I am writing as the President of the Massachusetts AFL-CIO, which serves as the unified voice for all working people, those in unions and those not yet organized. We work for economic, social and racial justice in the workplace, our communities, our state, and our nation.
I am dismayed at the media reports surrounding the Clarendon Hill development and concerned about the impact of this deal on workers and their families in Somerville. Redgate’s attempt to avoid paying a prevailing wage to workers on this project, particularly given their purchase of two acres of public land at a steep discount, is sadly predictable. These deals are just the kind of scenario that often leads to worker exploitation, including wage theft and safety violations. We need more transparency from Redgate, we need independent safety inspections, and we need Redgate to pay workers good, middle-class wages.

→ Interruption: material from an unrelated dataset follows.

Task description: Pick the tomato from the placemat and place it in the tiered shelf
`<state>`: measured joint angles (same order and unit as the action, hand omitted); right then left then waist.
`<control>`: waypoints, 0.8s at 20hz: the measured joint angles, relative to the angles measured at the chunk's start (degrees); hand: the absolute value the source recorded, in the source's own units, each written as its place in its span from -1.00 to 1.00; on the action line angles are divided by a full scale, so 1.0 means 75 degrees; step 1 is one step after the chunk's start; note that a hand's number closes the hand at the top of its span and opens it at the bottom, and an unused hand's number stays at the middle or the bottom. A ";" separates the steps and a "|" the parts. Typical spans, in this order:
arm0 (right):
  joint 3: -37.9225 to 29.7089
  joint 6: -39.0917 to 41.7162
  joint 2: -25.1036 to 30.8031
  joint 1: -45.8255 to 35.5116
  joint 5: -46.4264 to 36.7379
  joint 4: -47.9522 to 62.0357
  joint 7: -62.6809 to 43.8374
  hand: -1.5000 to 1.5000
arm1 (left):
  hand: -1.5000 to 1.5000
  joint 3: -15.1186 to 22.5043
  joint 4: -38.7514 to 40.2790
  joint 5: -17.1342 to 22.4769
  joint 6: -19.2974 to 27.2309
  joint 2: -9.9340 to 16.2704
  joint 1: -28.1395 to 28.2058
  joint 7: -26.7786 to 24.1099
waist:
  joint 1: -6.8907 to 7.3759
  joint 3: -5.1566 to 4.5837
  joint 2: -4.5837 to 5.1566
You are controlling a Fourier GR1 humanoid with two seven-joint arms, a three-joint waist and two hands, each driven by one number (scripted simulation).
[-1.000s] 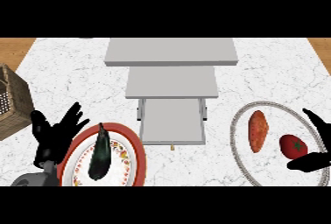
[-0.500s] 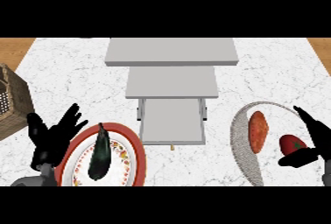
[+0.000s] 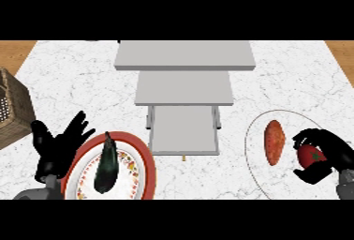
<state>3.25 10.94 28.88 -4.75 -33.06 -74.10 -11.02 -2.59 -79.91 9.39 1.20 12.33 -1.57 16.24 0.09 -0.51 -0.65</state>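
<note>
Red round tomato point(image 3: 313, 156) sits on the pale oval placemat point(image 3: 257, 140), right of the orange oblong vegetable point(image 3: 274, 142), with the black right hand point(image 3: 323, 157) curled round it; best to lift straight up, then carry left to the grey tiered shelf point(image 3: 184, 94). Black left hand point(image 3: 61, 143) rests spread beside the red-rimmed patterned plate point(image 3: 142, 159). Versus a second ago, right-hand fingers have closed over the tomato; left unchanged.

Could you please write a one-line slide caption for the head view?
Right hand curled round the tomato on the placemat, tiered shelf ahead.
</note>
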 measured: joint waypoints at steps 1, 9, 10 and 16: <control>-0.0001 -0.0010 -0.0051 0.0092 -0.0007 -0.0139 0.0041 1.00 | 0.00 0.0003 -0.0016 -0.0039 0.0048 -0.0043 0.0020 -0.0005 | -0.0012 0.0003 -0.0002; 0.1785 -0.0294 -0.1740 0.0372 -0.0854 -0.2225 -0.1074 1.00 | 0.00 -0.0017 0.0063 -0.0100 -0.0005 -0.0056 -0.0085 0.0010 | 0.0034 0.0043 -0.0005; 0.2237 -0.0302 -0.2125 0.0254 -0.1067 -0.2329 -0.1330 1.00 | 0.00 0.0032 0.0057 -0.0108 -0.0019 -0.0081 -0.0140 0.0038 | 0.0114 0.0041 0.0003; 0.4821 -0.1203 -0.3443 -0.0372 -0.1842 -0.3378 -0.3411 1.00 | 0.00 0.0038 0.0156 -0.0065 -0.0095 -0.0073 -0.0238 0.0124 | 0.0187 0.0051 -0.0018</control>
<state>39.41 1.92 3.06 -7.53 -46.87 -99.43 -36.60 -2.31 -78.74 8.90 0.49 11.78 -3.35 17.17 1.50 -0.13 -0.79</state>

Redgate’s attempts to undo worker safety protections are appalling. Working people have fought for decades for safety standards that protect workers’ health and livelihoods.
Redgate cannot be allowed to perform its own safety inspections when it has demonstrated such disregard for those workers it seeks to employ on this project.
Redgate wants to get this deal done without any accountability to the Somerville community. Let’s demand that it open its books and divulge its profits. I suspect that Redgate has more than enough in the bank to pay workers fairly.
Strong communities rely on public policies that put working people and good wages before runaway profits. As the President of the Massachusetts AFL-CIO, I strongly support public bidding laws and enforcement of the prevailing wage. I ask the Board of Alderpersons to put the breaks on deals that take money out of working peoples’ pockets, endanger them on job, and deny public scrutiny of this wealthy out of town developer.